◆ Task:
Restate word for word the material below, starting at the line that contains "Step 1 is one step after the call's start" and stopping after the last line; skip pictures.

◆ Data excerpt:
• • • • •

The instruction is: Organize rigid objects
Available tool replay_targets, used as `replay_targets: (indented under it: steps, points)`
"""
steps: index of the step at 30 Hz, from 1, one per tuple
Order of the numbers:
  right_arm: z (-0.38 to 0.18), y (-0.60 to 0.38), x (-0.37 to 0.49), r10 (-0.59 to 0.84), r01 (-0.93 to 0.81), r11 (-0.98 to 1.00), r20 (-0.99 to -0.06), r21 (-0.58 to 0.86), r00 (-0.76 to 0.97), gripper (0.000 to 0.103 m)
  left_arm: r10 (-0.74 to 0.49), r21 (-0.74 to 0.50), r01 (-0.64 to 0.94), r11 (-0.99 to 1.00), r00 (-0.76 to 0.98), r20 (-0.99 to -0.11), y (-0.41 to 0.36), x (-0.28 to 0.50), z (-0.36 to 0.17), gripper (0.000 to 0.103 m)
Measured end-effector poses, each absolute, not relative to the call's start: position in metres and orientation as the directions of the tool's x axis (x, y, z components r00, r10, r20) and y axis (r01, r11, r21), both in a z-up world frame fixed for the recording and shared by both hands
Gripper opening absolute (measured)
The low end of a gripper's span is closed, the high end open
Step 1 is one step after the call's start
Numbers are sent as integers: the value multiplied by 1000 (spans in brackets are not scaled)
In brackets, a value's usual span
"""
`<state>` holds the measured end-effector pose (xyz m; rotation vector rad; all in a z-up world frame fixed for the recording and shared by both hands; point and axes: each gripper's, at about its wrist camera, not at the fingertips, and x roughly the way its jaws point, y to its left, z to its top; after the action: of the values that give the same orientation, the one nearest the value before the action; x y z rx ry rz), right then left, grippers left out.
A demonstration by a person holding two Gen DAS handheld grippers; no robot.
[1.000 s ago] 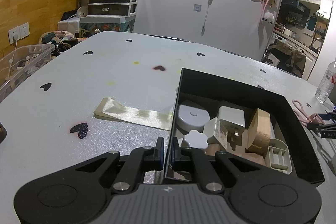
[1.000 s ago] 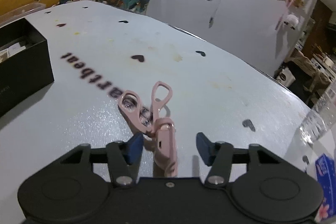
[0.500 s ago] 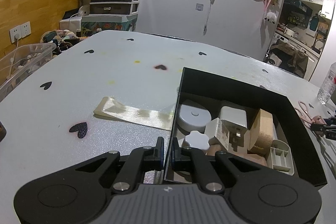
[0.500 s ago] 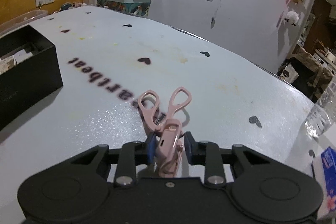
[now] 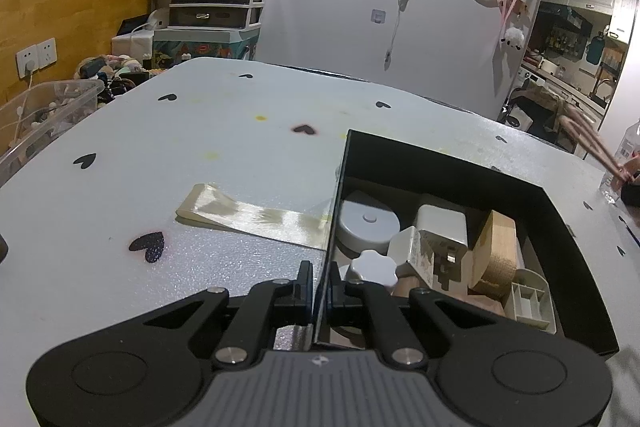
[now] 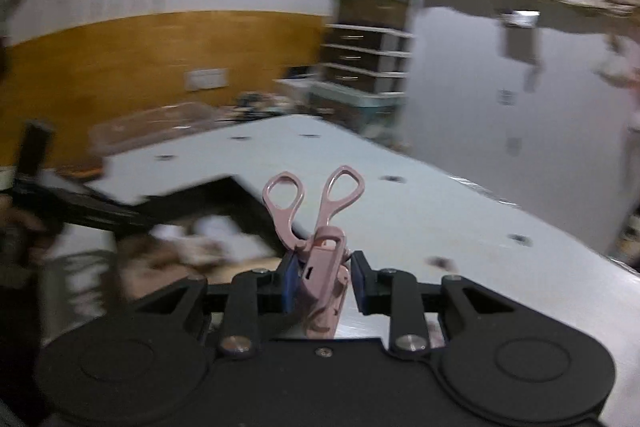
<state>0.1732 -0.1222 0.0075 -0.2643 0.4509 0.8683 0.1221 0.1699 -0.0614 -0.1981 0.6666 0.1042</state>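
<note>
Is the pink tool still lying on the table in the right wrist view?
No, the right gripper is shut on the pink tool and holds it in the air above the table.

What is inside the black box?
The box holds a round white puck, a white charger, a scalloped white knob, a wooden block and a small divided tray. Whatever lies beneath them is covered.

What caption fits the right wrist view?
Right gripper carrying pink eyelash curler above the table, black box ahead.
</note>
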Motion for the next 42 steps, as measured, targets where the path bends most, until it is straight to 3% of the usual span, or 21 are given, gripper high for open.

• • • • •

◆ Exercise result:
Step 1 is one step after the call's start
Numbers are sent as integers: the value multiplied by 1000 (spans in brackets are not scaled)
In brackets, a value's usual span
"""
`<state>` holds the measured end-effector pose (xyz m; rotation vector rad; all in a z-up world frame fixed for the recording and shared by both hands; point and axes: each gripper's, at about its wrist camera, not at the fingertips, and x roughly the way its jaws point, y to its left, z to its top; after the action: of the values that give the same orientation, the one nearest the value before the action; x y z rx ry rz), right then left, grippers left out.
A demonstration by a person holding two Gen DAS handheld grippers; no robot.
[1.000 s ago] 
[1.000 s ago] 
[0.500 s ago] 
[0.500 s ago] 
[now] 
[now] 
<state>0.1732 -0.1222 0.0075 -0.2643 0.4509 0.8683 0.1221 0.1699 -0.0614 -0.1981 0.6666 0.1042</state>
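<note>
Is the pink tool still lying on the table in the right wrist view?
No, the right gripper is shut on the pink tool and holds it in the air above the table.

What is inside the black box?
The box holds a round white puck, a white charger, a scalloped white knob, a wooden block and a small divided tray. Whatever lies beneath them is covered.

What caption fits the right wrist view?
Right gripper carrying pink eyelash curler above the table, black box ahead.
</note>
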Motion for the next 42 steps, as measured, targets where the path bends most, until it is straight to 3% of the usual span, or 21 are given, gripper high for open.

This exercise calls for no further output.